About this task:
Scan the entries for lines with the word "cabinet" and copy those lines.

(Stored items)
>>
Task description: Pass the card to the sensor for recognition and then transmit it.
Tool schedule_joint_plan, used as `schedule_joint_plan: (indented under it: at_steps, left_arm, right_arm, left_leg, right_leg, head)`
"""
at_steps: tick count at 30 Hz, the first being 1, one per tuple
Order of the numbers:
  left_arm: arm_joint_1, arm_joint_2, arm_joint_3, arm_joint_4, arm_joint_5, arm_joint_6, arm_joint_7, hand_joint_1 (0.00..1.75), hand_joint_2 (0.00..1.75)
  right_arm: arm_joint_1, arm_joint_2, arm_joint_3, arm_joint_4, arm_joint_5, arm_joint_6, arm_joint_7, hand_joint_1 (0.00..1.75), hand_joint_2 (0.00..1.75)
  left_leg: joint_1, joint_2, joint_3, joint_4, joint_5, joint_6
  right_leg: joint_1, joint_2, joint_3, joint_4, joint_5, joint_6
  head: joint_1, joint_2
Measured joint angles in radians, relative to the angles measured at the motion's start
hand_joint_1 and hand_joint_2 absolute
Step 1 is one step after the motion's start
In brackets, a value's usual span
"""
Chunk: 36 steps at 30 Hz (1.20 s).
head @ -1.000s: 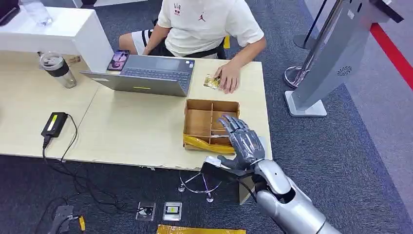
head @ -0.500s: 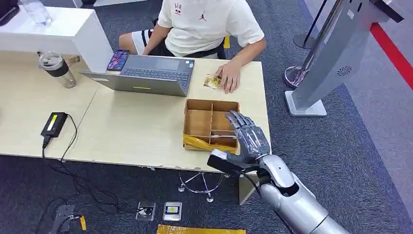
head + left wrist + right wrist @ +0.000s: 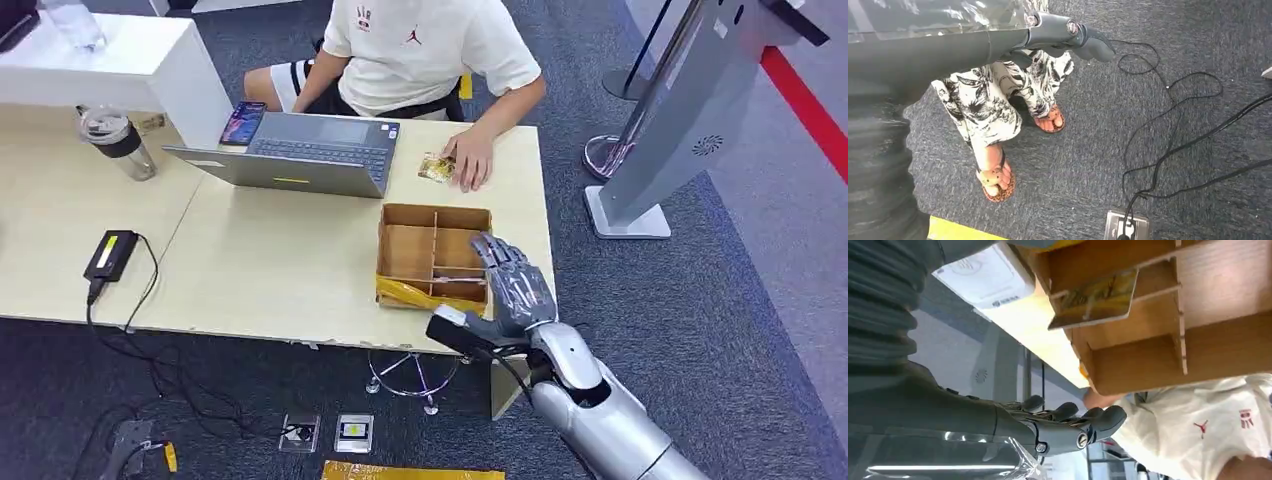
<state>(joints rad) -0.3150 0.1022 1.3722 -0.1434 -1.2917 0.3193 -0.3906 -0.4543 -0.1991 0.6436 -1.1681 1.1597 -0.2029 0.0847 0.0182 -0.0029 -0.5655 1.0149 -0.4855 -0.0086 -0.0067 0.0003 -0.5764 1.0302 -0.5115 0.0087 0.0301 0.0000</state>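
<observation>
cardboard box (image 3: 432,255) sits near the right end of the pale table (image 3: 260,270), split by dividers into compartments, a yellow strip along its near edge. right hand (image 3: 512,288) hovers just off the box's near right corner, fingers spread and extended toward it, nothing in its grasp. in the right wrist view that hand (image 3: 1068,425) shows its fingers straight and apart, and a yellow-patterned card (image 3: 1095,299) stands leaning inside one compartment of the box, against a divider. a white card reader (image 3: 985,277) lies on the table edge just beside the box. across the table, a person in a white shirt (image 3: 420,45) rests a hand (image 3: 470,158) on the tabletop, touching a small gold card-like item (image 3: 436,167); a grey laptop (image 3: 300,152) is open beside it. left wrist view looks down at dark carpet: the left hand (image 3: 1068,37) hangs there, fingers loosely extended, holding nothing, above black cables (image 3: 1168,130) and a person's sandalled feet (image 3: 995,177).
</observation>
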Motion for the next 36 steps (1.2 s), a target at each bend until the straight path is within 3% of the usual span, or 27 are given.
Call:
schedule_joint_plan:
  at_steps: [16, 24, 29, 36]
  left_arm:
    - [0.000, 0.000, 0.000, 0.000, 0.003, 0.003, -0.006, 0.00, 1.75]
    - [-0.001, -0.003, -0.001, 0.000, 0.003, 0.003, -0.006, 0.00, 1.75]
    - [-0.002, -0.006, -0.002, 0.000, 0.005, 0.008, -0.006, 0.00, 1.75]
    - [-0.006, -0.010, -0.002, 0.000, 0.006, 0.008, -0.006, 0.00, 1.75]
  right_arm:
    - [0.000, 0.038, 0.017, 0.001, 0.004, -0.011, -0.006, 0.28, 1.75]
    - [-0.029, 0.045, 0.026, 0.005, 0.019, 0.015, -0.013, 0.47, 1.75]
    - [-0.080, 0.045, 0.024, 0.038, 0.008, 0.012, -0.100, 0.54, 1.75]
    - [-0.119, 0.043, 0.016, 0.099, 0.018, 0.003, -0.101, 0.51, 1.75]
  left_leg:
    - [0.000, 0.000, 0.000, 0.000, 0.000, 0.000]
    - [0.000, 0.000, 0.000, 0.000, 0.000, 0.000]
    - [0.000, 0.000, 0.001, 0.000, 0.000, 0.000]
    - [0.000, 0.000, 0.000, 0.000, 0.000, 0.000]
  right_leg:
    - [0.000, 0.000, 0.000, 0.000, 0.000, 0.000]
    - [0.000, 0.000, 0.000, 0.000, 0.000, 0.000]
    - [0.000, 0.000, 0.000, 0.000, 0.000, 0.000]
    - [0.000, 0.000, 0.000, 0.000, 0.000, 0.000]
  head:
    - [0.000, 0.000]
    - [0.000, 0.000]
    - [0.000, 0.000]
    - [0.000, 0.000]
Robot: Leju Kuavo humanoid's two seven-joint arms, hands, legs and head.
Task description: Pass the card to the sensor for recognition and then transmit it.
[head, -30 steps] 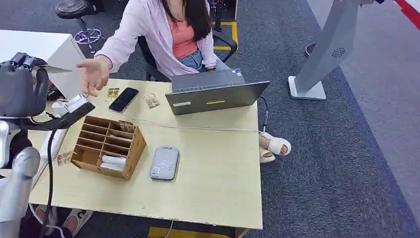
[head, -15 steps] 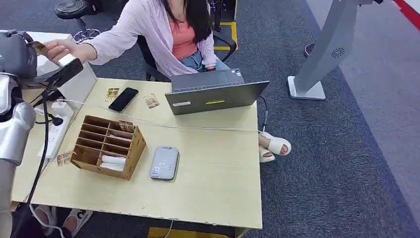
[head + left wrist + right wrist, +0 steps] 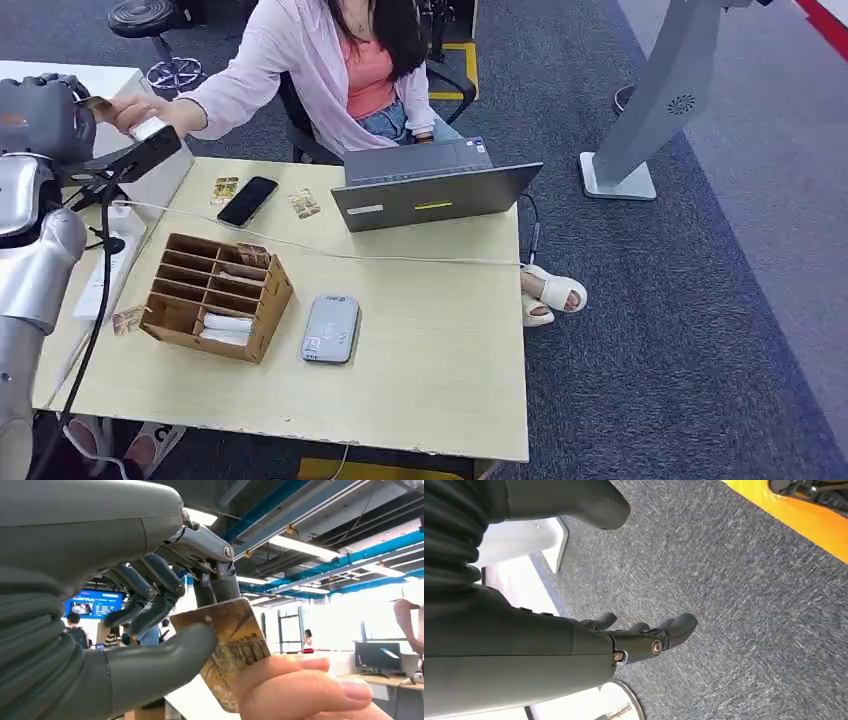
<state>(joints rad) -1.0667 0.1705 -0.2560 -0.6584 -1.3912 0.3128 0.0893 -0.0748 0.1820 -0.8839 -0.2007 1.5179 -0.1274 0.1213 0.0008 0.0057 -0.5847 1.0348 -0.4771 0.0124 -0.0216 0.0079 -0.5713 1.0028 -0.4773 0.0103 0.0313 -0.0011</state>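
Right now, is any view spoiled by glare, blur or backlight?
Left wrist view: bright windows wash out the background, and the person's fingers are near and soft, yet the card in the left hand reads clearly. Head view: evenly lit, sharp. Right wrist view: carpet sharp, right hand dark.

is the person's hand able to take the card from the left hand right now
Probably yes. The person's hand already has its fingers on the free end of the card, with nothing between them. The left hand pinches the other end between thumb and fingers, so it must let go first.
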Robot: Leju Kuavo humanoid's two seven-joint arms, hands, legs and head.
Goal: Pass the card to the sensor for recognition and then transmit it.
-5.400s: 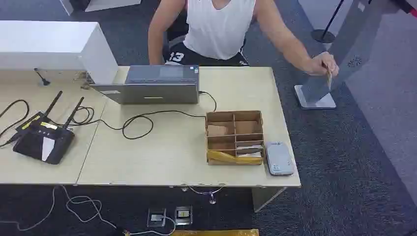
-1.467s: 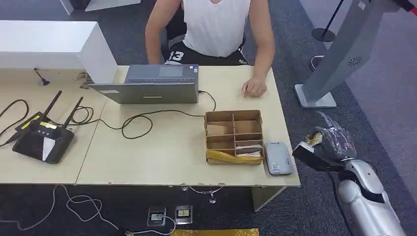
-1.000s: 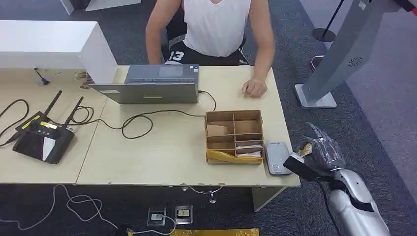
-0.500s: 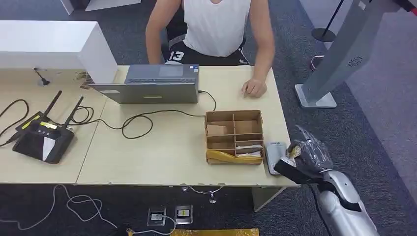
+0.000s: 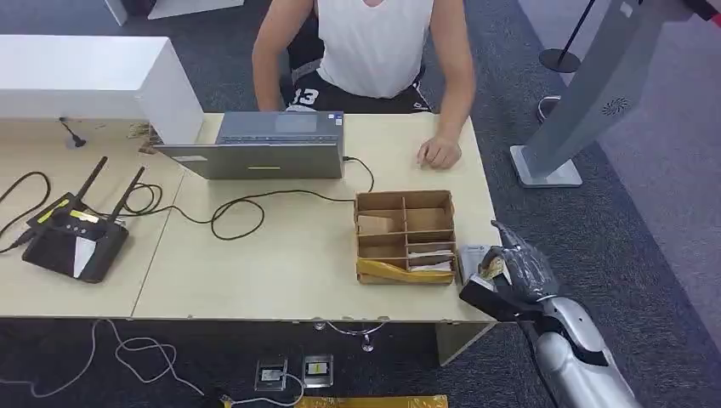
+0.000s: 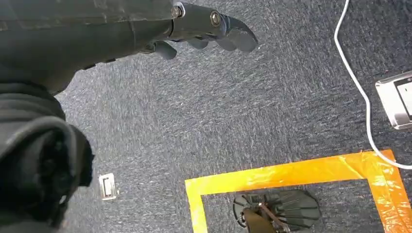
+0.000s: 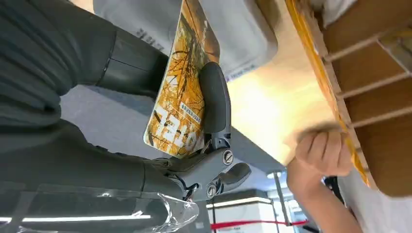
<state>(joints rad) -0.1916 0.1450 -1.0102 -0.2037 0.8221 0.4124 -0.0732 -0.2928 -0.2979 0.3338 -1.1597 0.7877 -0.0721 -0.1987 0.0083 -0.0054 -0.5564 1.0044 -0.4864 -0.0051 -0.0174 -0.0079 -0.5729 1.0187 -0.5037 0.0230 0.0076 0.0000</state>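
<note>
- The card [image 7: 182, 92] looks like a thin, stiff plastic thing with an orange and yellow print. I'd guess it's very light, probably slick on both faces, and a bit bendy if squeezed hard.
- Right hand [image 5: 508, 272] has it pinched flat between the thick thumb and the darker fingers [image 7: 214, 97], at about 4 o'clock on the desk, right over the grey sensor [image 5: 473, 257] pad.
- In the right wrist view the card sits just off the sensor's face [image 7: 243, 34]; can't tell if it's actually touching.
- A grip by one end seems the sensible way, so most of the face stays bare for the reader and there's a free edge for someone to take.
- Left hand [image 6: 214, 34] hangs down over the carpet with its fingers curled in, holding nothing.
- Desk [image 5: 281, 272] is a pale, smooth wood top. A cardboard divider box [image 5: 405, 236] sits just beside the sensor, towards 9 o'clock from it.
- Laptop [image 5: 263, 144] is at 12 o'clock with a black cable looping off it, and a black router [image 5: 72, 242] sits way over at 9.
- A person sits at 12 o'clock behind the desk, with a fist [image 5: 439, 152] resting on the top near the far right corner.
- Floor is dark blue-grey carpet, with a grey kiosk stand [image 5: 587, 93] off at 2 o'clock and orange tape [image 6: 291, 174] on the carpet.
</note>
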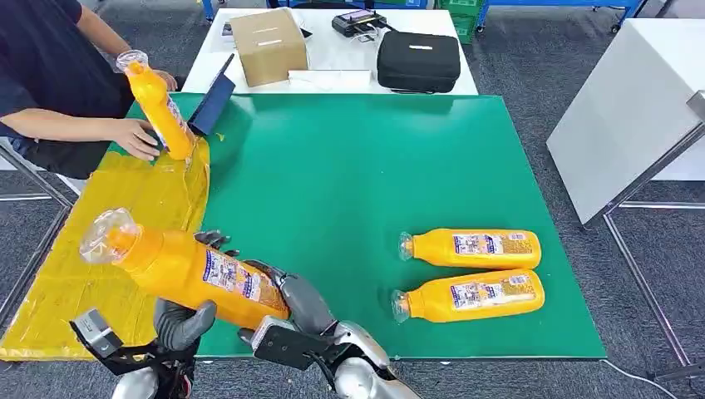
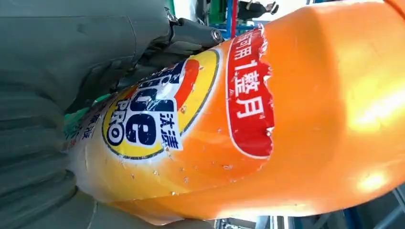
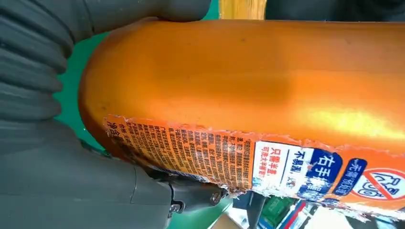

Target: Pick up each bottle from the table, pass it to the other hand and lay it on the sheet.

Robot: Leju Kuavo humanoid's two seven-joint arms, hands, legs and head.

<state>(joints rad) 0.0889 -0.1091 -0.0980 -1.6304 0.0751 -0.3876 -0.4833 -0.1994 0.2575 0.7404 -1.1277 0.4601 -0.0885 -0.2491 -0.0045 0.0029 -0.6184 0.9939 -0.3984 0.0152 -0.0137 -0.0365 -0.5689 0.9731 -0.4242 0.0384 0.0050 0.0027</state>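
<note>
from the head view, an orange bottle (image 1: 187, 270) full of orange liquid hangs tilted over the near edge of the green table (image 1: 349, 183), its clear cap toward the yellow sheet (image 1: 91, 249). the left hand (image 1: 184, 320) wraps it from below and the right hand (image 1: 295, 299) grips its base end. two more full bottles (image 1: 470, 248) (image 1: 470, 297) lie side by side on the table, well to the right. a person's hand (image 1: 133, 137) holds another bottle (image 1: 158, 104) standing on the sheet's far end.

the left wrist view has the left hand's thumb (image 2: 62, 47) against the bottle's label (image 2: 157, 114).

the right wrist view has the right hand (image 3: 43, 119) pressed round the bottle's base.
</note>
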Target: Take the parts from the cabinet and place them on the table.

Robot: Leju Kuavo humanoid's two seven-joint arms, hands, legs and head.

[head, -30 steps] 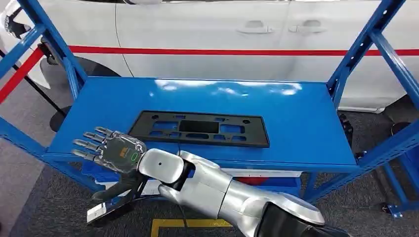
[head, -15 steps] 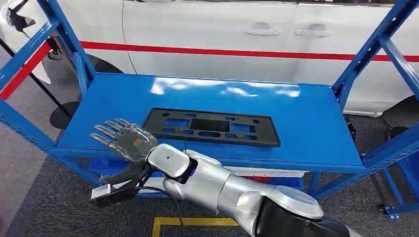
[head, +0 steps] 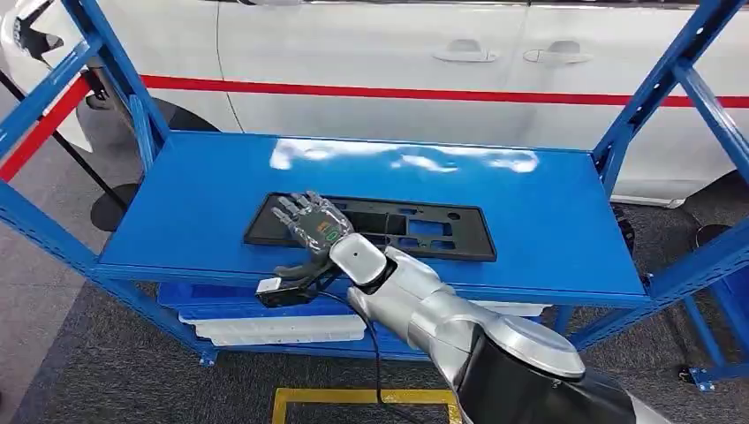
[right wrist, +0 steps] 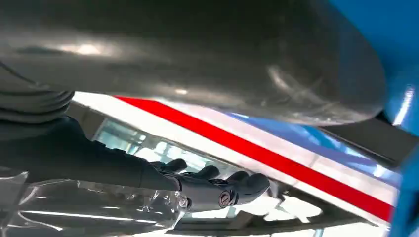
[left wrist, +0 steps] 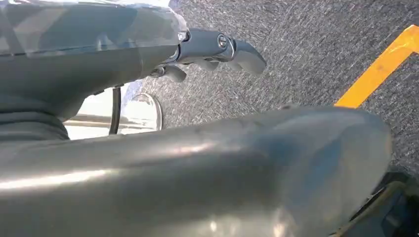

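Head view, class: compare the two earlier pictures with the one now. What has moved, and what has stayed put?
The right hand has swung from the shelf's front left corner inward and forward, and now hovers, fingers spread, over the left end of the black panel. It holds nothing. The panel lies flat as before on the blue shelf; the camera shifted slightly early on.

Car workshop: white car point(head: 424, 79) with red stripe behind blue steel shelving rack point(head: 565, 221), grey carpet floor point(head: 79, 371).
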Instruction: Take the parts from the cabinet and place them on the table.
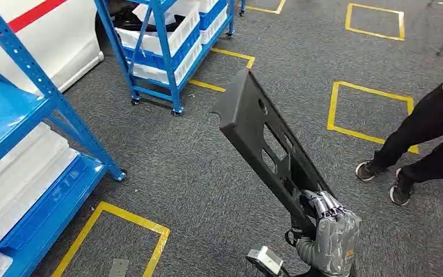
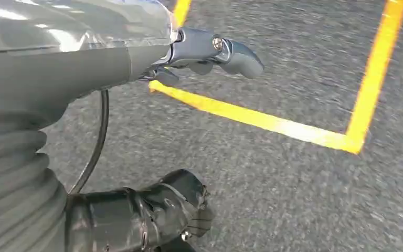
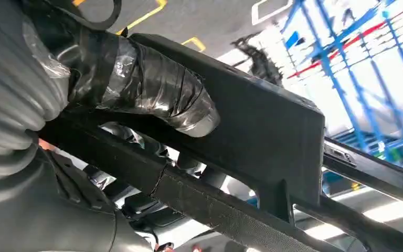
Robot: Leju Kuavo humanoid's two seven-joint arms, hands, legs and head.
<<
Expected answer:
Target: Take the parts from the cabinet and place them on the table.
Instruction: Take the parts from the cabinet and place them on the table.

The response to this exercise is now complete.